Agent Trajectory Evaluator
Evaluate a multi-step AI agent's whole run — tool calls, intermediate steps, and final result — not just final-answer correctness, so you can pinpoint WHERE it went wrong. Use when building or debugging a tool-using or multi-step agent, when final-answer-only evals can't explain failures, or when a prompt/model change quietly makes the agent less efficient or more error-prone even though the answer still looks right.
npx agentscamp add skills/agent-trajectory-evaluatorInstall to ~/.claude/skills/agent-trajectory-evaluator/SKILL.md
Final-answer evals hide process failures — an agent can reach the right answer via a broken, expensive, or lucky path that breaks next input. This skill captures full trajectories and scores tool selection, argument correctness, step efficiency, error recovery, and goal completion, asserting checkable steps programmatically and reserving an LLM-judge for the subjective ones.

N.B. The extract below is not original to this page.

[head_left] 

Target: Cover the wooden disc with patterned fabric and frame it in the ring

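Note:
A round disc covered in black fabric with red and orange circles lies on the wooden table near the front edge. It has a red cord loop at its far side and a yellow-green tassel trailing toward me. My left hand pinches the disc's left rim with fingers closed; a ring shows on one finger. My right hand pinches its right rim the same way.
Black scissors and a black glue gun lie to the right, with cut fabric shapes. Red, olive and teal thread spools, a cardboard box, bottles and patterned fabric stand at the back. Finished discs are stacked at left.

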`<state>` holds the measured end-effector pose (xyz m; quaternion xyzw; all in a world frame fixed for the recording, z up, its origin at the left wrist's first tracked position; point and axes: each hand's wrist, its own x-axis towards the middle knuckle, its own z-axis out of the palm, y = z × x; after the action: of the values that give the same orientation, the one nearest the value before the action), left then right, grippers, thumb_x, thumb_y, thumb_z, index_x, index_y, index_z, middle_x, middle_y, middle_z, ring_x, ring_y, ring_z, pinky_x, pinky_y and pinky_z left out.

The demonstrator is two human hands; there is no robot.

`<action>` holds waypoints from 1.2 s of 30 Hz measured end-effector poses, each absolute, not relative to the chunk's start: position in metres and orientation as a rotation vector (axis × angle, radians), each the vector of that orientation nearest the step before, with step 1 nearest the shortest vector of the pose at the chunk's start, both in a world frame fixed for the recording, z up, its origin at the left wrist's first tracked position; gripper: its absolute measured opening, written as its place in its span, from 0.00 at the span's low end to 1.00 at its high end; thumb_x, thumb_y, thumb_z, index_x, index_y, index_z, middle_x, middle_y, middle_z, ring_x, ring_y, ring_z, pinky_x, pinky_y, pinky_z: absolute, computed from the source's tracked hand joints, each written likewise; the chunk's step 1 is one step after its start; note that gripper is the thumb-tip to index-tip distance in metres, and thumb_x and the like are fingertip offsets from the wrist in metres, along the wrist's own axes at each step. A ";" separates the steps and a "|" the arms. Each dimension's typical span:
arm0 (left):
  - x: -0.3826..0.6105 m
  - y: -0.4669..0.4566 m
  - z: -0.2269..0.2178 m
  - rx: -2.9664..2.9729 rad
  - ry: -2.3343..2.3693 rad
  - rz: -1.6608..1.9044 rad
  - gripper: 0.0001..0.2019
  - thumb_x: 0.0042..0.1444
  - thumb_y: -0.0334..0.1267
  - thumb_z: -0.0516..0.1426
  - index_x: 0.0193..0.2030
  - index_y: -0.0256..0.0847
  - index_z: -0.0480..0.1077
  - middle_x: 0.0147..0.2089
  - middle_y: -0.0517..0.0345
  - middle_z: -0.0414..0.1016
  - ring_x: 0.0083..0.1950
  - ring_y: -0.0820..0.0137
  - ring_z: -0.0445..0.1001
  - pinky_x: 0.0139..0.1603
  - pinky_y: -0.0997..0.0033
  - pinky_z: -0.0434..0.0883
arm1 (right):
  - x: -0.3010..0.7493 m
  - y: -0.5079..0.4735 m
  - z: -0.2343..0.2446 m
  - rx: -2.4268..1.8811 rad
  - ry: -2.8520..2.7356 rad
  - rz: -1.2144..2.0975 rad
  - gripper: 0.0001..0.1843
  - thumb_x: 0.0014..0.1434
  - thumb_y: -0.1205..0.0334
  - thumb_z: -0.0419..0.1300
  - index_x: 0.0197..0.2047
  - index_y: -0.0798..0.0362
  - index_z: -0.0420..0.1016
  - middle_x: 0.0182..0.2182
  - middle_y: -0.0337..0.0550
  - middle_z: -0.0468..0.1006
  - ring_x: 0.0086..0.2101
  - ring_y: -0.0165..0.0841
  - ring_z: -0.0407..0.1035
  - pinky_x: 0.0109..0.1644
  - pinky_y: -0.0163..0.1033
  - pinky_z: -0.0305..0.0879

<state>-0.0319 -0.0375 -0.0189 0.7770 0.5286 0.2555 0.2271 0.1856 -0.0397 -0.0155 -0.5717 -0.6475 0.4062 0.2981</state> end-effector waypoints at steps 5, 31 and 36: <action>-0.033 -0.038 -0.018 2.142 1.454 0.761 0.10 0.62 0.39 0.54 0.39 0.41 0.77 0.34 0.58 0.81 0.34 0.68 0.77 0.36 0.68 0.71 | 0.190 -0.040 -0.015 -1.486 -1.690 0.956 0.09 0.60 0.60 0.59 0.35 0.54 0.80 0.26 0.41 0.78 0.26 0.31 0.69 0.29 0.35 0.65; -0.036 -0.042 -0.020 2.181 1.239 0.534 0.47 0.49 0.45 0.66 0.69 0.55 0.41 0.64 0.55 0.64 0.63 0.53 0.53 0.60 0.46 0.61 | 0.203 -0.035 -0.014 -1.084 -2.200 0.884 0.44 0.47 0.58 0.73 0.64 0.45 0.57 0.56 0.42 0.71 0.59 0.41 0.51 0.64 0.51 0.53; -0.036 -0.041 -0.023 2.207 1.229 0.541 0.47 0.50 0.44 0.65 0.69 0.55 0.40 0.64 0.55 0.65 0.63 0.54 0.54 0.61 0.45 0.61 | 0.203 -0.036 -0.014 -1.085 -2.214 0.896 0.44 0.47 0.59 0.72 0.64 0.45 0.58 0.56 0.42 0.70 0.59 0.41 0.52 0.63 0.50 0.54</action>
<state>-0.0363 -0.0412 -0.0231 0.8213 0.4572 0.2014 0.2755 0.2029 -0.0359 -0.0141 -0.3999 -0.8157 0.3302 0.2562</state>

Final-answer evals tell you the agent failed; they don't tell you where. An agent that returns the right number might have called the wrong tool first, looped on a flaky API, or stumbled into the answer through a path that collapses on the next input. This skill makes the agent's process inspectable: capture the full trajectory — every decision, tool call, argument, and result — then score it on the axes that actually predict failure, asserting what's checkable and judging only what isn't.
When to use this skill
- You're building or debugging a tool-using / multi-step agent and a final-answer eval says "wrong" without saying why.
- A prompt or model change kept the answers correct but you suspect the agent got slower, looped more, or recovers worse — and you need to prove it.
- You're adding a new tool and want to confirm the agent selects it correctly instead of brute-forcing with the old one.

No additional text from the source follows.